Trouvé sur le net, un journaliste français non anti-américain!

Redécouvert au lendemain de la brilliante prestation de Mitt Romney au premier débat de la présidentielle américaine (merci james) ….

Un correspondant (écononomique, la différence est peut-être là) aux Etats-Unis d’un journal français (Pierre-Yves Dugua du Figaro) qui respecte le pays et les habitants du pays qu’il couvre …

Et qui ayant su conserver un oeil objectif par rapport tant à l’antiaméricanisme primaire qu’à la flagrante obamalâtrie de nombre de ses confères et soeurs ….

Se retrouve aujourd’hui l’un des rares journalistes français à avoir bien senti le potentiel …

Du comeback kid et aujourd’hui peut-être bien plus probable futur président américain!

Les tares de Mitt Romney

Pierre-Yves Dugua

18 septembre 2012

Mitt Romney n’est pas Barack Obama. On pourrait arrêter là la conversation.

C’est effectivement radical: toute personne autre que Barack Obama est par définition, aux yeux de certains, indigne de la Maison blanche. À l’exception peut-être de Bill Clinton auquel on a tout pardonné. À commencer par sa responsabilité directe dans la bulle immobilière qui a précipité la crise.

Mitt Romney est un homme blanc, donc il déteste les femmes et les minorités.

Mitt Romney n’a pas honte de prôner l’individualisme, l’esprit d’entreprise, et les valeurs du capitalisme. C’est donc un dangeureux idéologue, ennemi de la classe moyenne.

Passons sur ces âneries. En revanche, parlons des critiques judicieuses: Mitt Romney est maladroit, ses arguments sont simplistes et il manque de chaleur.

On peut être « politiquement incorrect » sans être électoralement maladroit. Mitt Romney n’y parvient pas bien pour le moment.

Il est sans cesse distrait dans son message par des erreurs idiotes de communication. Au lieu de parler de ses propositions, il doit toujours éteindre un incendie allumé ailleurs, souvent par la presse qui l’a pris en grippe et reste acquise à l’establishment démocrate.

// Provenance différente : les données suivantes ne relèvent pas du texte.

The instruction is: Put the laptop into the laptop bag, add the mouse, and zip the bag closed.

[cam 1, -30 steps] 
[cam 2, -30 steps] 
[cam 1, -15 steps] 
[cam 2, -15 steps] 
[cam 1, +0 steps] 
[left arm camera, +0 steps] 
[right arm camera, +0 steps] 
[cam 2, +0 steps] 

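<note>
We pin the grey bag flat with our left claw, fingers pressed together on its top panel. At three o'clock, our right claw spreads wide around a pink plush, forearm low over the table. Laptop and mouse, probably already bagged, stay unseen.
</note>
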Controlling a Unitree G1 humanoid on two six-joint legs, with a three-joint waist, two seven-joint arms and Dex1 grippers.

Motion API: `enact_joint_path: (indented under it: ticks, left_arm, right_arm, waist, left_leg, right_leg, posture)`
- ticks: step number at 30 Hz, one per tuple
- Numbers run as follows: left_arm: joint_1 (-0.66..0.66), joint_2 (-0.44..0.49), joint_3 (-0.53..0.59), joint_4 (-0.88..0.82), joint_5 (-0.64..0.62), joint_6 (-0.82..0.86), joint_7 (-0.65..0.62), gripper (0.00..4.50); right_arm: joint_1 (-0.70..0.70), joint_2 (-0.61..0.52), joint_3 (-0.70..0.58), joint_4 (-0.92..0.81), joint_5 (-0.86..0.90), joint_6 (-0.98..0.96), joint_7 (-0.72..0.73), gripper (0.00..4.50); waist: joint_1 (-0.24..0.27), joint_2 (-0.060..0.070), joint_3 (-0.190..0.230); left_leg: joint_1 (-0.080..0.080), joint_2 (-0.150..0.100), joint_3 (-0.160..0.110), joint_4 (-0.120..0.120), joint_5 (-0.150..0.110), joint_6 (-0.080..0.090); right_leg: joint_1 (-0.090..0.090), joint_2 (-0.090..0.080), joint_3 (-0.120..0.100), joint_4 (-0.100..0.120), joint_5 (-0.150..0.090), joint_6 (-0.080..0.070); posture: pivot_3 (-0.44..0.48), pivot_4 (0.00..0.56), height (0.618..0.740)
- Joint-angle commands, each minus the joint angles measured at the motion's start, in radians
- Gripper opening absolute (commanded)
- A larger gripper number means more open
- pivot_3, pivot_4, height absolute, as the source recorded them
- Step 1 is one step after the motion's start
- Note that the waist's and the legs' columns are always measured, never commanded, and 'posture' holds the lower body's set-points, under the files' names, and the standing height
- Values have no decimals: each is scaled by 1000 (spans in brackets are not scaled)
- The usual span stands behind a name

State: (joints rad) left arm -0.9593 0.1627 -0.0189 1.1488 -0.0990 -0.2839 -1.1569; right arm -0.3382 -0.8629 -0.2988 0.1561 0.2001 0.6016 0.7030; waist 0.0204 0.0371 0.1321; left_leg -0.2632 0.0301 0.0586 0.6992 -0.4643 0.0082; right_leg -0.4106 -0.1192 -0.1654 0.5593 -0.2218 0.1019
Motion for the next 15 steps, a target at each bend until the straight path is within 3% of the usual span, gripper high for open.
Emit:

Pendant sa convention, Mitt Romney a par exemple laissé Clint Eastwood délirer, ce qui a fait diversion.

Aujourd’hui le voici obligé de s’expliquer sur des commentaires vieux de plusieurs mois et enregistrés à son insu: on lui reproche d’avoir dit, en gros, que la moitié des américains étaient des assistés, ne payaient pas d’impôts et voteraient toujours pour Obama parcequ’ils préfèrent que l’État s’occuppe d’eux plutôt que de se prendre en charge.

Cette vision de l’Amérique est très répandue dans les rangs de la droite républicaine. Elle n’est pas conforme à la réalité.

Beaucoup d’Américains qui sont dépendants de transferts sociaux se trouvent en effet être des personnes âgées, loins d’être pauvres…Beaucoup votent républicain…Beaucoup de pauvres travaillent énormément. L’assitannat n’est pas une exclusivité démocrate.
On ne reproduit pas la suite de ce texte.